Borne before those who held this authority by a varying number of attendants (“lictors”), who are stereotypically portrayed in our ancient sources as lowborn thugs with a penchant for violence, the presence of the fasces could inspire terror among civilians, foreigners, and citizens alike.[1]

Yet portrayals of the fasces in later ages tended to erase this aspect of their symbolic power, conflating them instead with the mere bundle of sticks signifying unity in one of Aesop’s fables; the aged protagonist demonstrating to his sons that, individually, each stick could be easily broken, yet, when tied securely together, they were unbreakable. This secondary symbolism of “strength through unity” fascinated statesmen and revolutionaries of all stripes down the centuries, from Cardinal Mazarin to Robespierre, from Lincoln to Mussolini.

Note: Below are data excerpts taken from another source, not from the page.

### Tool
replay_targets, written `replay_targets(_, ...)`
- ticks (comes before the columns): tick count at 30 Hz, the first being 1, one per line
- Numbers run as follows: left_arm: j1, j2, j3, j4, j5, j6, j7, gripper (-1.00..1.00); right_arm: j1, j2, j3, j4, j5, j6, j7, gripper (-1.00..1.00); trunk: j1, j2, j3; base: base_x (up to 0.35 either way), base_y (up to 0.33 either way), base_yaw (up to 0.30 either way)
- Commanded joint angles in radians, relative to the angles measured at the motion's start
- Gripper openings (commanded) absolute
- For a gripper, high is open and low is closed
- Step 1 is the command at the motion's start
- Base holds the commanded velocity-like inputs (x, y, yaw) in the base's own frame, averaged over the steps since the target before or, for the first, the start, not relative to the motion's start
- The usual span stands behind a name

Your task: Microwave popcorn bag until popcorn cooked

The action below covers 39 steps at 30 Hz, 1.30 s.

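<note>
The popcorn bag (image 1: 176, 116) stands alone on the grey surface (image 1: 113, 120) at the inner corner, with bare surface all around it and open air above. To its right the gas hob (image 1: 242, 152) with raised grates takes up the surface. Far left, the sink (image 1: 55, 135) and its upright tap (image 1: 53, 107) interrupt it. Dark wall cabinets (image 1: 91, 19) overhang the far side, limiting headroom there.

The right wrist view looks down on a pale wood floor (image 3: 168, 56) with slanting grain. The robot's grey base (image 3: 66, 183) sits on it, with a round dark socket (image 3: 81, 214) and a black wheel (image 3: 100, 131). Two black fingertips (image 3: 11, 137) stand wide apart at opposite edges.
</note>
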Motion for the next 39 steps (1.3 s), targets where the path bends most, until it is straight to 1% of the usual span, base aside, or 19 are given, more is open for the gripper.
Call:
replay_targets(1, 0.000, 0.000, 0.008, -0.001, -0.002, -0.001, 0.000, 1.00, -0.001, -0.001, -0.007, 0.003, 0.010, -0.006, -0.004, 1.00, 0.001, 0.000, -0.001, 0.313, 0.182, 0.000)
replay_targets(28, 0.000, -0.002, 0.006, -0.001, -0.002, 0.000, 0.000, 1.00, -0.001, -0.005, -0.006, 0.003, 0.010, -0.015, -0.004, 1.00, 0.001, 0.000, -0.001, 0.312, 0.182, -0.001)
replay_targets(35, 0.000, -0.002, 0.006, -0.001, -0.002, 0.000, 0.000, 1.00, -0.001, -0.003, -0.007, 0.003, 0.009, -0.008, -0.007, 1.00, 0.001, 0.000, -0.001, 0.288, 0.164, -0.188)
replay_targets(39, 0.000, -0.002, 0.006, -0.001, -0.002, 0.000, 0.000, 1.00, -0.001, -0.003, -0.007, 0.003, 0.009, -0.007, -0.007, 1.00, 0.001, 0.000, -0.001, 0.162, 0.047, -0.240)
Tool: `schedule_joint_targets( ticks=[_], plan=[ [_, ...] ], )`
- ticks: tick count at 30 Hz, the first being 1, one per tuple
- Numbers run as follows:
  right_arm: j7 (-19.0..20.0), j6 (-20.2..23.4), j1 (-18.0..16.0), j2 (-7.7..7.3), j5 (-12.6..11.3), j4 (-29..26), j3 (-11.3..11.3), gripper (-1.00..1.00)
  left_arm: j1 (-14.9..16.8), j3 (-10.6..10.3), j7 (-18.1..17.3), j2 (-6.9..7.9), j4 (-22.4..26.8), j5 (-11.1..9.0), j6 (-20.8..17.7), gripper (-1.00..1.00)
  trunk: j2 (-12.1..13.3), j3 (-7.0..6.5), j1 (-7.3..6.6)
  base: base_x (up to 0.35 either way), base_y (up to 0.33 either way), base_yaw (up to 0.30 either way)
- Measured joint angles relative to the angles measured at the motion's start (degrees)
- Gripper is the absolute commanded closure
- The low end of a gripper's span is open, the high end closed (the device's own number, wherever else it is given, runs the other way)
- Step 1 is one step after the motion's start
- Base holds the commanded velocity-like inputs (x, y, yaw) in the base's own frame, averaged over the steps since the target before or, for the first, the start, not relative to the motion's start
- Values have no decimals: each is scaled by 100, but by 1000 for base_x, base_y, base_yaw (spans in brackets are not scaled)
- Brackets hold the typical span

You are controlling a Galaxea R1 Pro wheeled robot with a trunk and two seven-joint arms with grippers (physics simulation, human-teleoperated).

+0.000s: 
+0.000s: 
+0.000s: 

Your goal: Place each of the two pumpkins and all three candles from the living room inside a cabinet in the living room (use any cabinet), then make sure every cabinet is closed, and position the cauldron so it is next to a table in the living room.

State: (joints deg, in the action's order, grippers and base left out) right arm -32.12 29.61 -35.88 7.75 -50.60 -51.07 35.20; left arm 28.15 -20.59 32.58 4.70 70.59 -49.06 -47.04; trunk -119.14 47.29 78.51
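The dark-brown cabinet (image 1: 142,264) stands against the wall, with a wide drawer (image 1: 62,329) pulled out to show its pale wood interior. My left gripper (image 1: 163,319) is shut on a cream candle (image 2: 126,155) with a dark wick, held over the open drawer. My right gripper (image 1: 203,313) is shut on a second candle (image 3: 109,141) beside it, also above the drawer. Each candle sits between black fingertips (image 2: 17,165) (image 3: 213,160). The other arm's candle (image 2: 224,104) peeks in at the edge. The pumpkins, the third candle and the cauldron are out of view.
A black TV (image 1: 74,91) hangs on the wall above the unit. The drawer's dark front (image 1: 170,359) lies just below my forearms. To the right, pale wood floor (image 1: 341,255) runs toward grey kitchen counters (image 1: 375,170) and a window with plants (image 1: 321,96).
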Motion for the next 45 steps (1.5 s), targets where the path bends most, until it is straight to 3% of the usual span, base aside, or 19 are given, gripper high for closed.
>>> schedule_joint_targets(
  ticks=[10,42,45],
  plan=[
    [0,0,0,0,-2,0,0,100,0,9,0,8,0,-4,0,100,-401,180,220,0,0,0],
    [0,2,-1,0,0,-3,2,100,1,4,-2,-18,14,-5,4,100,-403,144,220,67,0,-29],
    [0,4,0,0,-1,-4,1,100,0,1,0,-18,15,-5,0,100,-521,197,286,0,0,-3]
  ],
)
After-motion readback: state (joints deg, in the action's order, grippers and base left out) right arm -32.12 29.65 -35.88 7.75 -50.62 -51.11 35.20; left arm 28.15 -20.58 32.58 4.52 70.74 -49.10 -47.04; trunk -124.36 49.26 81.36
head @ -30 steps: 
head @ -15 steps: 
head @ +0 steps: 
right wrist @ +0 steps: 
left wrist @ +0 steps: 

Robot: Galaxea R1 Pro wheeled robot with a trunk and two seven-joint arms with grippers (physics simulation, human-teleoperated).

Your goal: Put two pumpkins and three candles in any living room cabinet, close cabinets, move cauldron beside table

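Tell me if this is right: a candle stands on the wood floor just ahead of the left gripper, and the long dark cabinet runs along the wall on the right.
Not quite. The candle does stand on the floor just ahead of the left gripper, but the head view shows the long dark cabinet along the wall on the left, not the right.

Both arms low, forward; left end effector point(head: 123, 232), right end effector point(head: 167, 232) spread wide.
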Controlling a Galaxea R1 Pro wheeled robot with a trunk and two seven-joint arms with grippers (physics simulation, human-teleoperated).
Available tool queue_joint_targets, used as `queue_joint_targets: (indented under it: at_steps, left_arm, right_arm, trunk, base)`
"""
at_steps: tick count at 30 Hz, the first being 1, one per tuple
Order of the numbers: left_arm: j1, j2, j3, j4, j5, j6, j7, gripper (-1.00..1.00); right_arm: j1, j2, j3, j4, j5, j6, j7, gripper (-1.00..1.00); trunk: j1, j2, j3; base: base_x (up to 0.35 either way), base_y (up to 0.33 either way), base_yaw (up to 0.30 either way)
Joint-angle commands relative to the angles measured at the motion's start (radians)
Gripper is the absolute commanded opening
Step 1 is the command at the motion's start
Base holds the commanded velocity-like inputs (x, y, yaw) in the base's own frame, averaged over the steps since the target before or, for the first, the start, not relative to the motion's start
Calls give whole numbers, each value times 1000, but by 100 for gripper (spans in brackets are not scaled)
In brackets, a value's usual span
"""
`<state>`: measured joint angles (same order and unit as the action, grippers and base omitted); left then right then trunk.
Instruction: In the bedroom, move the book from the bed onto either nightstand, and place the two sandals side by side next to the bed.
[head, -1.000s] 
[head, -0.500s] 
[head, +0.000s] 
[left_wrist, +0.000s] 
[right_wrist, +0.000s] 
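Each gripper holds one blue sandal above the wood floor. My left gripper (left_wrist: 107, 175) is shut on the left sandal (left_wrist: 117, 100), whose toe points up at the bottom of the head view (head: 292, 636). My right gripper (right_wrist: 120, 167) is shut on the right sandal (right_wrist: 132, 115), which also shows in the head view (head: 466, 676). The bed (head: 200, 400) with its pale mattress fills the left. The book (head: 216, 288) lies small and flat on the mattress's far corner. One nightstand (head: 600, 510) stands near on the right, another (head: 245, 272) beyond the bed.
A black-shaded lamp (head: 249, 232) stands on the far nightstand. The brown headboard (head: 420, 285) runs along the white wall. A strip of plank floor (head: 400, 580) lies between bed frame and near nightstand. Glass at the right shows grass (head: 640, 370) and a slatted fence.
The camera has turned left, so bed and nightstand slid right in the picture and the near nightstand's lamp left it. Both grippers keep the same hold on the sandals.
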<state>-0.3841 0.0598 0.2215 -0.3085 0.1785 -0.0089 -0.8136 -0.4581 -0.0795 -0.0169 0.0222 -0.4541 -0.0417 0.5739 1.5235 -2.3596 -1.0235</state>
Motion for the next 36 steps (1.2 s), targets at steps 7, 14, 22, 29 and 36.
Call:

The second chapter, “Origins of the Fasces,” begins the fasces’ story with discoveries of the earliest known representations of the symbol in Etruscan grave goods and Roman tombs, exploring genealogies suggested by various Roman authors, and tracing the origins of the word itself back to the Proto-Indo-European root *bhasko-, meaning bundle or band.

The subsequent chapters in this section, respectively entitled “Images of the Roman Fasces,” “The Roman Fasces in Action,” “The Roman Fasces: Limits and Discontinuities,” and “Carrying the Fasces,” then move on to explore at length the evidence—iconographic, numismatic, archaeological and textual—for the use of the fasces by magistrates, lictors, and emperors—as well as providing a wealth of thematic detail and contextualization. For instance, in 79 BCE, the dictator Lucius Cornelius Sulla’s pyre was adorned with a combustible spice-statue of a lictor constructed of frankincense and cinnamon, preceding a similar icon of the man himself (pp. 28, 38).

In fact, Sulla’s reforms in 81–80 BCE led to a veritable proliferation of fasces-bearing offices, which later reached its apogee under the Principate. Brennan also attempts to collate the scanty evidence for the lives of the lictors themselves—few are ever named in our sources, but some, especially the “proximate” lictors who acted as the bodyguard both physically closest to and often most trusted by their master, frequently formed strong relationships with those whom they were employed to protect.

The chapter on the limitations of the fasces’ power (pp. 73–92) is perhaps one of the most interesting in this section, with its depictions of fasces-smashing and popular revolt (potentially aided and abetted by the tribunes); accounts of mockery of the fasces and the inclusion of captured insignia in fake triumphs as a show of might by foreign foes who had managed to best Rome militarily; or even what Brennan dubs “fasces fraud” (p. 89)—tales of imposters arrogating magisterial authority by claiming the fasces and their bearers for themselves: an ancient Roman version of the notorious Captain of Köpenick scandal. Overall, the complex and multifaceted career of the fasces throughout Roman antiquity is reflected here in minutious (and at times somewhat abstruse) detail.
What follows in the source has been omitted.